**What the task requires:**
Copy verbatim the material from its first line to the line that holds "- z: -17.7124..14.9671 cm", including that line.

========================

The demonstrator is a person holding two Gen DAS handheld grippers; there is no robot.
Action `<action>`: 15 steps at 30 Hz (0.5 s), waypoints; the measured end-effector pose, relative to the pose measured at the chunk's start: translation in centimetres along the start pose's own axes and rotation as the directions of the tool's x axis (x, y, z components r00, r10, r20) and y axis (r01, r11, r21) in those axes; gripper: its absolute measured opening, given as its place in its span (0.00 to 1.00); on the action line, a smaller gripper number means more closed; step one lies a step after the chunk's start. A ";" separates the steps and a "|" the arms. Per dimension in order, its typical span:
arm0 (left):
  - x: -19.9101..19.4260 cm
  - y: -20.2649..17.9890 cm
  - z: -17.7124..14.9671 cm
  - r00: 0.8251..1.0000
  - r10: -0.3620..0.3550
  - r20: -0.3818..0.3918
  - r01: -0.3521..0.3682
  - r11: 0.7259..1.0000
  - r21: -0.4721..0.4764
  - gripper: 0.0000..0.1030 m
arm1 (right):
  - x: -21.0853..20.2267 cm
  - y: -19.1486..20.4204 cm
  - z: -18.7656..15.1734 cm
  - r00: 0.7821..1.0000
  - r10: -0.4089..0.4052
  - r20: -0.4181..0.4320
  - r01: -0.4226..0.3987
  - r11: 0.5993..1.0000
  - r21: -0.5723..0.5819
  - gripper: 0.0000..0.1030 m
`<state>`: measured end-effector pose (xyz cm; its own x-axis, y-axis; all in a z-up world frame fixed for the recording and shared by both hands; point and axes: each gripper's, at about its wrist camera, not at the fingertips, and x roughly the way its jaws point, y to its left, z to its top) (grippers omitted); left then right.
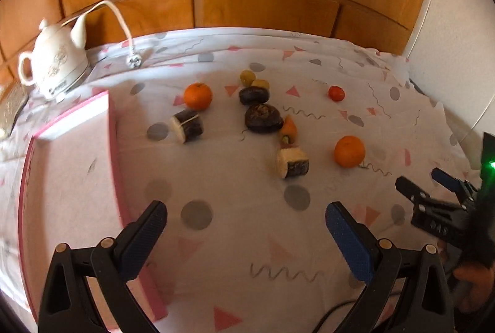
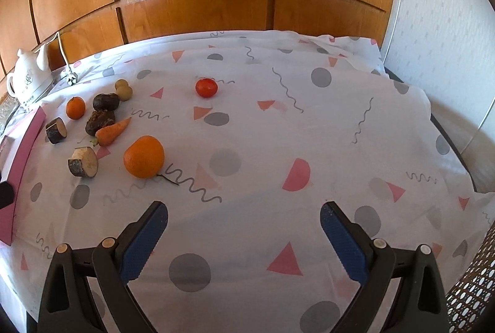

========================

**Completed exercise:**
The demonstrator is a person holding two Gen DAS handheld grippers; there is no robot.
Action `<action>`: 15 steps at 30 Hz (0.5 s), waypoints; the measured end-effector pose, relative to the pose measured at the chunk's start: translation in centimetres along the start pose's own axes and rotation as the directions of the tool's x axis (x, y, z components r00, r10, r20) and y axis (r01, r11, r21) in those axes; gripper: its absolute measured opening, given as its place in its span (0.00 to 1.00); on the action line, a smaller gripper number means more closed; step one lies a step after the chunk's start. A ";" separates the steps and a "|" the arms. Per dimension in order, its typical span:
arm0 (left):
  - x: -19.9101..19.4260 cm
  - y: -20.2649..17.9890 cm
  - z: -17.7124..14.9671 cm

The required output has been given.